Background information
- Born: Veronica Crawford February 18, 1952 (age 74) Macon, Georgia, U.S.
- Genres: Jazz, R&B, disco, smooth jazz
- Occupation: Singer
- Years active: 1975–2018
- Labels: Columbia, Warner Bros., MCA, WEA, PRA

= Randy Crawford =

American jazz and R&B singer (born 1952)

Veronica "Randy" Crawford (born February 18, 1952) is an American retired jazz and R&B singer. She has been more successful in Europe than in the United States, where she has not entered the Billboard Hot 100 as a solo artist. However, she has appeared on the Hot 100 singles chart twice. The first time was in 1979 as a guest vocalist on the Crusaders' top-40 hit "Street Life". She also dueted with Rick Springfield on the song "Taxi Dancing", which hit number 59 as the B-side of Springfield's hit "Bop Til You Drop". She has had five top-20 hits in the UK, including her 1980 number-two hit, "One Day I'll Fly Away", as well as six UK top-10 albums. Despite her American nationality, she won Best British Female Solo Artist in recognition of her popularity in the UK at the 1982 Brit Awards. In the late 2000s, she received her first two Grammy Award nominations.

==Career==
Crawford first performed at club gigs from Cincinnati to Saint-Tropez, but made her name in the mid-1970s in New York, where she sang with jazzmen George Benson and Cannonball Adderley.
She signed with Columbia Records and released her first single, "Knock On Wood" / "If You Say the Word" in 1972. Adderley invited her to sing on his album Big Man: The Legend Of John Henry (1975). During a brief tenure at Columbia Records, Crawford recorded "Don't Get Caught in Love's Triangle". She is also one of the vocalists on Fred Wesley & The Horny Horns' A Blow For Me, A Toot To You (1977).

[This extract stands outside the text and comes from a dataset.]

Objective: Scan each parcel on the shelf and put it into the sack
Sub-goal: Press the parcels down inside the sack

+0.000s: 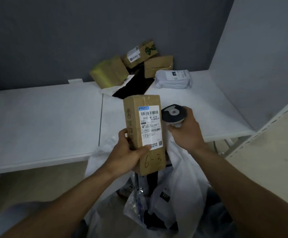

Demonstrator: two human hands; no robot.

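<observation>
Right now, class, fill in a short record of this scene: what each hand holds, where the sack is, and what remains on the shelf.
Left hand: grips a tall cardboard box, shipping label facing the camera
Right hand: holds a barcode scanner beside the box
Sack: white, open below the box, parcels already inside
Shelf: white; cardboard boxes and a grey mailer bag at the back

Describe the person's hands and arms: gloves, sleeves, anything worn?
No gloves: the left hand and right hand are bare. No rings, watch or wristband show. The left forearm and right forearm are bare up to the frame edge, so no sleeve is in view. No cables or markings on them.
</observation>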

In 1978, Crawford sang vocals on "Hoping Love Will Last", the opening song on side two of Please Don't Touch!, which was the second solo album by the former Genesis guitarist Steve Hackett.

She led R&B veterans The Crusaders on the transatlantic hit "Street Life" (1979). A specially re-recorded version was featured in the soundtrack for the films Sharky's Machine and Jackie Brown, and appeared in commercials in the early 2000s. She later recorded for Warner Bros. Records. Crawford was named the 'Most Outstanding Performer' at the 1980 Tokyo Music Festival. Crawford also recorded the love theme ("People Alone") for the film soundtrack of The Competition on MCA Records in 1980.

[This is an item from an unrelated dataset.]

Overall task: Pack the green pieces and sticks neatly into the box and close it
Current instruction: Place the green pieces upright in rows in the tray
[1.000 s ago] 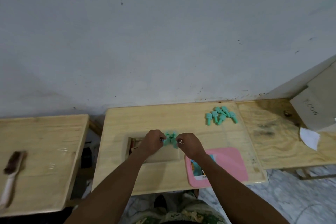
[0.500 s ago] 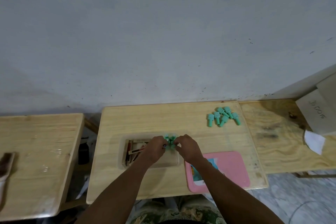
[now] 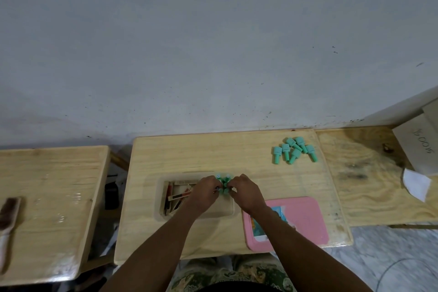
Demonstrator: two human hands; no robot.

Her follow-up solo efforts included "One Day I'll Fly Away" (1980) and "You Might Need Somebody" (1981), which became soul standards, and a cover of the Tony Joe White song, popularised by Brook Benton, "Rainy Night in Georgia". The album Secret Combination (1981) stayed on the UK Albums Chart for sixty weeks, after which her profile dipped, despite a return to the UK Top Ten with "Almaz" in 1986. In June 1981, Crawford also released another hit, "One Hello", from the album Windsong. She continued to record for Warner Bros through the 1990s, but was unable to score either a big R&B hit or major crossover success.

Naked And True (1995) brought Crawford back to her roots: it included George Benson's "Give Me the Night", and confirmed her soul heritage by featuring Funkadelic members Bootsy Collins, Bernie Worrell and the Fred Wesley Horns. She enjoyed her highest profile of the decade when rising starlet Shola Ama had a worldwide hit with her 1997 cover of "You Might Need Somebody".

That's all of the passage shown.